* PROBLEM DESCRIPTION
Scan the material for the word "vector" and copy each line where it occurs.

* INPUT DATA
********************

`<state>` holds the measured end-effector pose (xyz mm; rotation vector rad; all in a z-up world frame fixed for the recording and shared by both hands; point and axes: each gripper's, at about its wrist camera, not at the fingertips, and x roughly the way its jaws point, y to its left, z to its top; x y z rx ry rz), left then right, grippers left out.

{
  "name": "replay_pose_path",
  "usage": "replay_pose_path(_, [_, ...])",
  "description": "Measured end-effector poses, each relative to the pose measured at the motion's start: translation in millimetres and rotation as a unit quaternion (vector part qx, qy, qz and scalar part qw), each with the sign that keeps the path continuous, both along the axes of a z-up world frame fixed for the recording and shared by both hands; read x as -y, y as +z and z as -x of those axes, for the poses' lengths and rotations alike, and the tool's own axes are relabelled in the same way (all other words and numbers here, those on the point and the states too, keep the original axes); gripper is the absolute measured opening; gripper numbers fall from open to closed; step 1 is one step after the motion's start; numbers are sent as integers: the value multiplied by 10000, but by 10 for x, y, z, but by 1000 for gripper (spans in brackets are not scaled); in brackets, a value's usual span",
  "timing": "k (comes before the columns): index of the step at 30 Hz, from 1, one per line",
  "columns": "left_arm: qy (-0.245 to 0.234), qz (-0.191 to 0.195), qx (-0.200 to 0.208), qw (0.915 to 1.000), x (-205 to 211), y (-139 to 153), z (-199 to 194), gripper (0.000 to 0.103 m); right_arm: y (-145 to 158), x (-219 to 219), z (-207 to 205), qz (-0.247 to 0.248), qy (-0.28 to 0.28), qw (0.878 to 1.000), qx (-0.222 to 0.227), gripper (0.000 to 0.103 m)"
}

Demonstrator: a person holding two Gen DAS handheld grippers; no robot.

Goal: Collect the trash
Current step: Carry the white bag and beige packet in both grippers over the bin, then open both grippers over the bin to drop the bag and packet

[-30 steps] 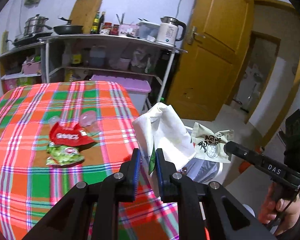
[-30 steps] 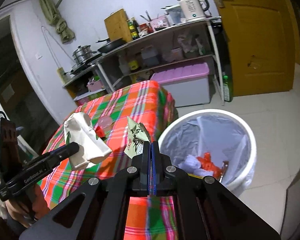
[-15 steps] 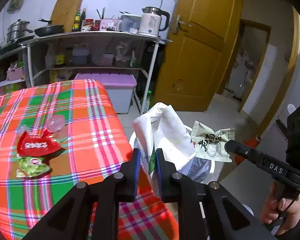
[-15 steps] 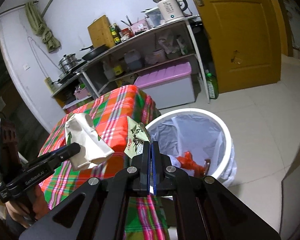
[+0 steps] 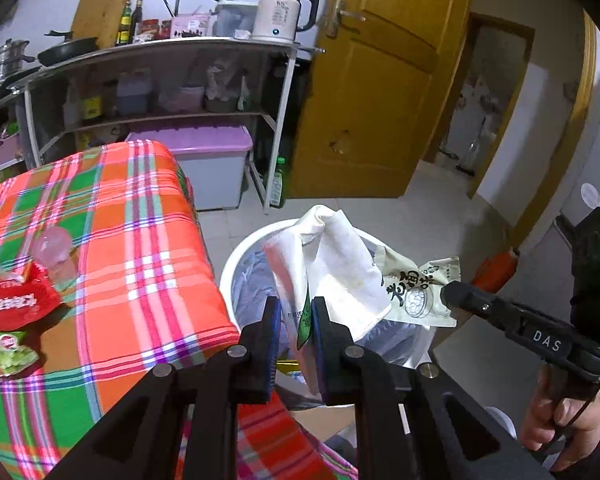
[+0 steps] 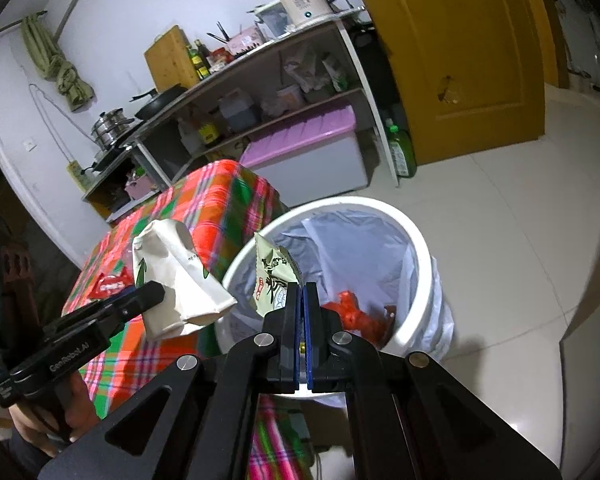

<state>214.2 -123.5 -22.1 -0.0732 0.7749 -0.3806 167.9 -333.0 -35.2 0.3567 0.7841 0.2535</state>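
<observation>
A crumpled white paper bag point(image 5: 332, 264) is clamped between the pads of the left gripper point(image 5: 294, 320) and is held above the white bin point(image 5: 236, 256), at the bin's left side. A pale green snack wrapper point(image 6: 274, 280) is pinched by the right gripper point(image 6: 301, 308), whose pads are pressed together on its lower edge. The wrapper is held over the near rim of the bin, just right of the bag. The bin is lined with a clear plastic liner point(image 6: 352, 248), and red trash point(image 6: 356, 316) is seen at its bottom. The bin stands on the floor beside the right edge of the plaid tabletop point(image 5: 140, 248). A red packet point(image 5: 14, 300), a green packet point(image 5: 4, 350) and a clear cup point(image 5: 54, 244) are left on the tabletop, far left.
</observation>
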Motion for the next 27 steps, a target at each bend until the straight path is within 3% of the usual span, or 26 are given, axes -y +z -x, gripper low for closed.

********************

* RESPONSE TO THE EXERCISE
`<state>` holds the measured end-effector pose (xyz mm; rotation vector rad; all in a z-up world frame fixed for the recording and shared by both hands; point and axes: each gripper's, at about its wrist camera, not at the fingertips, and x roughly the way its jaws point, y to its left, z to its top; x y z rx ry rz), left then right, grippers left out.
  "description": "Measured end-effector poses, each relative to the pose measured at the motion's start: translation in millimetres and rotation as a unit quaternion (vector part qx, qy, qz and scalar part qw), each with the sign that keeps the path continuous, both along the axes of a z-up world frame fixed for the recording and shared by both hands; read x as -y, y as +z and z as -x of those axes, for the poses' lengths and rotations alike, and the tool's own axes are relabelled in the same way (all other words and numbers here, those on the point and the states too, keep the original axes); gripper is the absolute measured opening; gripper numbers fall from open to closed; step 1 is one step after the motion's start; numbers are sent as integers: the value multiplied by 10000, but by 10 for x, y, z, but by 1000 for gripper (spans in brackets are not scaled); in brackets, a value's usual span",

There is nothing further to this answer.